Leave the pictures behind and reproduce every line of the listing exactly.

▶ [COLLECTED MATERIAL]

________________________

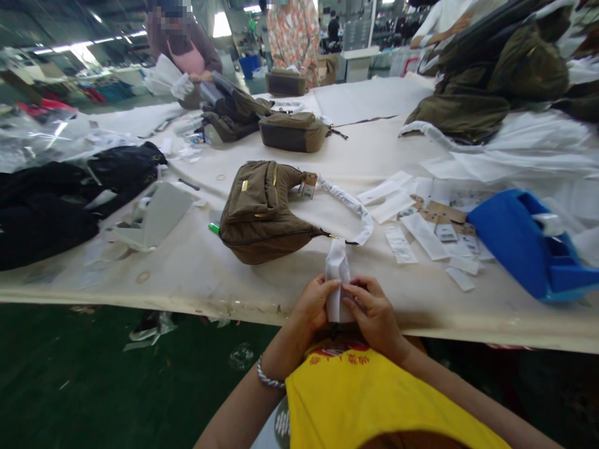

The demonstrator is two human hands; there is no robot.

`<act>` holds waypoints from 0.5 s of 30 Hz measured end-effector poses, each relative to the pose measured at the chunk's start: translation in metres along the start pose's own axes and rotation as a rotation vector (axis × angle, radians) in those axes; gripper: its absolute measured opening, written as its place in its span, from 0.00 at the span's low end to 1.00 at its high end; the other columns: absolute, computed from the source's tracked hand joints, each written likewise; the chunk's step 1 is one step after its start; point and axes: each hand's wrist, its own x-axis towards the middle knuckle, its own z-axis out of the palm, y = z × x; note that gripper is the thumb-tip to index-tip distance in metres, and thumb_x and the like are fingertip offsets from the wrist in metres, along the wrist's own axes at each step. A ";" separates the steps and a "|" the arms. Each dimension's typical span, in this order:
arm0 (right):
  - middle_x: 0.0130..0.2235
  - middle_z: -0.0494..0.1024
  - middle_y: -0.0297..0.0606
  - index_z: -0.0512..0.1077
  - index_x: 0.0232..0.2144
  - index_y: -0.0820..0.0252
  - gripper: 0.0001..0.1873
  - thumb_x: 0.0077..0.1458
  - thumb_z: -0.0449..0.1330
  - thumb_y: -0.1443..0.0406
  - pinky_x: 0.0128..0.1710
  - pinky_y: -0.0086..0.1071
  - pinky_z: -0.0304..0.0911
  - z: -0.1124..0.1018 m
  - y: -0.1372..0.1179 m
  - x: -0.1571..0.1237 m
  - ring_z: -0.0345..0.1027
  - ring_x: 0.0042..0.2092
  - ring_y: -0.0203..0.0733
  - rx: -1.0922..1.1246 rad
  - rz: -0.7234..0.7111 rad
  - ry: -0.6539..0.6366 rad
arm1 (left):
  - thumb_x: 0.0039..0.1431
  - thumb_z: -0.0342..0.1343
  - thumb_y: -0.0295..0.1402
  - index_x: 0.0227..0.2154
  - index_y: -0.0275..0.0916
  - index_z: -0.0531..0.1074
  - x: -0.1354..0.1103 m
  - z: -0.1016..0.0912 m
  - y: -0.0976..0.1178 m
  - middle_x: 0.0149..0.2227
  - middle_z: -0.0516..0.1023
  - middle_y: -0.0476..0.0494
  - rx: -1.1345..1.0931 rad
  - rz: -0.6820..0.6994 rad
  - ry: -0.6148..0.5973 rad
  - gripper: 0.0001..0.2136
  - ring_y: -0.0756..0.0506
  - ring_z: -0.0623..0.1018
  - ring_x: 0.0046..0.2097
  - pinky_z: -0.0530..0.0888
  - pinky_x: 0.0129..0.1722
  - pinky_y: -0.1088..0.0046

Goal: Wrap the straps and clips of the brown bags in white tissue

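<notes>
A strip of white wrapping paper hangs from the near end of a brown corduroy shoulder bag, at its strap clip. My left hand pinches the paper's left edge between thumb and fingers. On the other edge, my right hand is closed with its fingertips on the same paper. Whatever the paper wraps is hidden. The bag lies on the table, its strap covered in white wrapping and curving to the right. A cardboard tag hangs near the strap's far end.
Right of the bag lie white paper strips, brown tags and a blue holder. A grey-white tape dispenser and black bags sit left. More brown bags are farther back. A co-worker handles white material across the table.
</notes>
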 end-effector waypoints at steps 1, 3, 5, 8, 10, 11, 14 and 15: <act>0.42 0.65 0.42 0.71 0.41 0.56 0.13 0.53 0.53 0.68 0.45 0.39 0.64 0.001 0.000 -0.003 0.62 0.45 0.44 -0.019 -0.047 0.001 | 0.38 0.61 0.26 0.32 0.34 0.68 0.000 0.000 0.001 0.27 0.73 0.46 -0.004 -0.006 -0.004 0.14 0.50 0.72 0.27 0.69 0.29 0.76; 0.41 0.66 0.42 0.71 0.41 0.56 0.13 0.55 0.51 0.69 0.44 0.37 0.65 0.001 0.001 -0.006 0.62 0.45 0.43 -0.045 -0.146 -0.022 | 0.37 0.61 0.26 0.33 0.34 0.68 -0.001 0.002 0.002 0.28 0.73 0.46 -0.006 -0.023 -0.019 0.16 0.49 0.73 0.29 0.70 0.30 0.75; 0.41 0.68 0.42 0.72 0.39 0.57 0.14 0.55 0.49 0.70 0.45 0.37 0.64 0.001 0.000 -0.004 0.62 0.46 0.43 -0.071 -0.242 -0.084 | 0.37 0.62 0.27 0.33 0.34 0.67 -0.003 0.004 0.003 0.29 0.73 0.45 0.015 -0.022 -0.034 0.16 0.48 0.73 0.30 0.70 0.30 0.74; 0.40 0.70 0.42 0.72 0.37 0.59 0.14 0.56 0.47 0.71 0.50 0.39 0.61 -0.003 -0.004 0.001 0.63 0.46 0.42 -0.082 -0.347 -0.203 | 0.38 0.61 0.27 0.33 0.35 0.65 -0.004 0.005 0.002 0.27 0.73 0.47 0.066 0.035 -0.021 0.16 0.50 0.72 0.27 0.69 0.26 0.77; 0.43 0.70 0.42 0.72 0.38 0.59 0.15 0.56 0.47 0.71 0.51 0.38 0.60 -0.009 -0.006 0.002 0.63 0.47 0.42 -0.042 -0.383 -0.289 | 0.39 0.61 0.27 0.32 0.35 0.65 -0.004 0.005 0.001 0.26 0.73 0.47 0.099 0.054 -0.002 0.15 0.50 0.72 0.25 0.68 0.24 0.78; 0.44 0.70 0.42 0.71 0.40 0.58 0.15 0.56 0.48 0.71 0.50 0.37 0.62 -0.014 -0.006 0.001 0.63 0.48 0.41 -0.012 -0.383 -0.305 | 0.39 0.60 0.27 0.31 0.34 0.65 -0.005 0.005 0.000 0.25 0.73 0.47 0.117 0.050 0.007 0.14 0.50 0.72 0.25 0.68 0.24 0.78; 0.46 0.70 0.42 0.70 0.43 0.56 0.15 0.55 0.50 0.70 0.45 0.32 0.66 -0.043 -0.001 -0.003 0.65 0.48 0.40 -0.011 -0.277 -0.183 | 0.40 0.60 0.27 0.30 0.34 0.66 -0.008 0.007 0.001 0.24 0.73 0.45 0.193 0.024 0.071 0.12 0.51 0.71 0.23 0.68 0.23 0.77; 0.46 0.70 0.42 0.71 0.42 0.56 0.14 0.55 0.51 0.69 0.43 0.32 0.67 -0.059 0.004 -0.003 0.66 0.46 0.40 -0.056 -0.218 -0.076 | 0.40 0.60 0.28 0.30 0.33 0.66 -0.009 0.008 0.001 0.24 0.73 0.45 0.219 0.012 0.106 0.12 0.51 0.70 0.22 0.68 0.22 0.77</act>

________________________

▶ [ANSWER SPACE]
The demonstrator is two human hands; there is no robot.

`<act>` holds waypoints from 0.5 s of 30 Hz measured end-effector poses, each relative to the pose measured at the chunk's start: translation in metres along the start pose's own axes and rotation as a rotation vector (axis × angle, radians) in those axes; gripper: its absolute measured opening, written as its place in its span, from 0.00 at the span's low end to 1.00 at its high end; the other columns: absolute, computed from the source's tracked hand joints, each written likewise; the chunk's step 1 is one step after its start; point and axes: each hand's wrist, its own x-axis towards the middle knuckle, its own z-axis out of the palm, y = z × x; note that gripper is the thumb-tip to index-tip distance in metres, and thumb_x and the like are fingertip offsets from the wrist in metres, along the wrist's own axes at each step. A ";" separates the steps and a "|" the arms. Each dimension's typical span, in this order:
arm0 (right):
  - middle_x: 0.0130..0.2235
  - middle_z: -0.0494..0.1024
  - middle_y: -0.0297..0.0606
  - index_z: -0.0512..0.1077
  - index_x: 0.0232..0.2144
  - index_y: -0.0820..0.0252
  - gripper: 0.0001..0.1873
  - thumb_x: 0.0077..0.1458
  - thumb_z: -0.0449..0.1330
  - thumb_y: -0.1443..0.0406
  - pinky_x: 0.0128..0.1710
  - pinky_y: -0.0086..0.1071
  - pinky_z: -0.0304..0.0911
  - z: -0.1124..0.1018 m
  - y: -0.1372..0.1179 m
  - x: -0.1571..0.1237 m
  - ring_z: -0.0345..0.1027
  - ring_x: 0.0042..0.2092
  - ring_y: -0.0203..0.0733
  - rx: -1.0922..1.1246 rad
  - rz: -0.7234..0.7111 rad
  - ry: -0.6539..0.6366 rad
arm1 (left):
  - thumb_x: 0.0039..0.1431
  - thumb_z: -0.0342..0.1343
  - thumb_y: -0.0295..0.1402
  - index_x: 0.0227..0.2154
  - index_y: -0.0275..0.0916
  - index_z: -0.0531..0.1074
  - x: -0.1354..0.1103 m
  - z: -0.1016..0.0912 m
  - y: -0.0976..0.1178 m
  - middle_x: 0.0149..0.2227
  - middle_z: -0.0516..0.1023
  - middle_y: -0.0476..0.0494
  - rx: -1.1345..1.0931 rad
  - rz: -0.6820..0.6994 rad
  - ry: -0.6148..0.5973 rad
  - gripper: 0.0001..0.2136
  - ring_y: -0.0756..0.0506
  - ring_z: -0.0623..0.1018
  - ring_x: 0.0046..0.2097
  - pinky_z: -0.0530..0.0888
  - pinky_x: 0.0129..0.1722
  - pinky_y: -0.1088..0.0046

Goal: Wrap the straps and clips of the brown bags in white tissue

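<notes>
A strip of white wrapping paper hangs from the near end of a brown corduroy shoulder bag, at its strap clip. My left hand pinches the paper's left edge between thumb and fingers. On the other edge, my right hand is closed with its fingertips on the same paper. Whatever the paper wraps is hidden. The bag lies on the table, its strap covered in white wrapping and curving to the right. A cardboard tag hangs near the strap's far end.
Right of the bag lie white paper strips, brown tags and a blue holder. A grey-white tape dispenser and black bags sit left. More brown bags are farther back. A co-worker handles white material across the table.
</notes>
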 end-effector waypoints at steps 1, 3, 5, 8, 10, 11, 14 and 15: <act>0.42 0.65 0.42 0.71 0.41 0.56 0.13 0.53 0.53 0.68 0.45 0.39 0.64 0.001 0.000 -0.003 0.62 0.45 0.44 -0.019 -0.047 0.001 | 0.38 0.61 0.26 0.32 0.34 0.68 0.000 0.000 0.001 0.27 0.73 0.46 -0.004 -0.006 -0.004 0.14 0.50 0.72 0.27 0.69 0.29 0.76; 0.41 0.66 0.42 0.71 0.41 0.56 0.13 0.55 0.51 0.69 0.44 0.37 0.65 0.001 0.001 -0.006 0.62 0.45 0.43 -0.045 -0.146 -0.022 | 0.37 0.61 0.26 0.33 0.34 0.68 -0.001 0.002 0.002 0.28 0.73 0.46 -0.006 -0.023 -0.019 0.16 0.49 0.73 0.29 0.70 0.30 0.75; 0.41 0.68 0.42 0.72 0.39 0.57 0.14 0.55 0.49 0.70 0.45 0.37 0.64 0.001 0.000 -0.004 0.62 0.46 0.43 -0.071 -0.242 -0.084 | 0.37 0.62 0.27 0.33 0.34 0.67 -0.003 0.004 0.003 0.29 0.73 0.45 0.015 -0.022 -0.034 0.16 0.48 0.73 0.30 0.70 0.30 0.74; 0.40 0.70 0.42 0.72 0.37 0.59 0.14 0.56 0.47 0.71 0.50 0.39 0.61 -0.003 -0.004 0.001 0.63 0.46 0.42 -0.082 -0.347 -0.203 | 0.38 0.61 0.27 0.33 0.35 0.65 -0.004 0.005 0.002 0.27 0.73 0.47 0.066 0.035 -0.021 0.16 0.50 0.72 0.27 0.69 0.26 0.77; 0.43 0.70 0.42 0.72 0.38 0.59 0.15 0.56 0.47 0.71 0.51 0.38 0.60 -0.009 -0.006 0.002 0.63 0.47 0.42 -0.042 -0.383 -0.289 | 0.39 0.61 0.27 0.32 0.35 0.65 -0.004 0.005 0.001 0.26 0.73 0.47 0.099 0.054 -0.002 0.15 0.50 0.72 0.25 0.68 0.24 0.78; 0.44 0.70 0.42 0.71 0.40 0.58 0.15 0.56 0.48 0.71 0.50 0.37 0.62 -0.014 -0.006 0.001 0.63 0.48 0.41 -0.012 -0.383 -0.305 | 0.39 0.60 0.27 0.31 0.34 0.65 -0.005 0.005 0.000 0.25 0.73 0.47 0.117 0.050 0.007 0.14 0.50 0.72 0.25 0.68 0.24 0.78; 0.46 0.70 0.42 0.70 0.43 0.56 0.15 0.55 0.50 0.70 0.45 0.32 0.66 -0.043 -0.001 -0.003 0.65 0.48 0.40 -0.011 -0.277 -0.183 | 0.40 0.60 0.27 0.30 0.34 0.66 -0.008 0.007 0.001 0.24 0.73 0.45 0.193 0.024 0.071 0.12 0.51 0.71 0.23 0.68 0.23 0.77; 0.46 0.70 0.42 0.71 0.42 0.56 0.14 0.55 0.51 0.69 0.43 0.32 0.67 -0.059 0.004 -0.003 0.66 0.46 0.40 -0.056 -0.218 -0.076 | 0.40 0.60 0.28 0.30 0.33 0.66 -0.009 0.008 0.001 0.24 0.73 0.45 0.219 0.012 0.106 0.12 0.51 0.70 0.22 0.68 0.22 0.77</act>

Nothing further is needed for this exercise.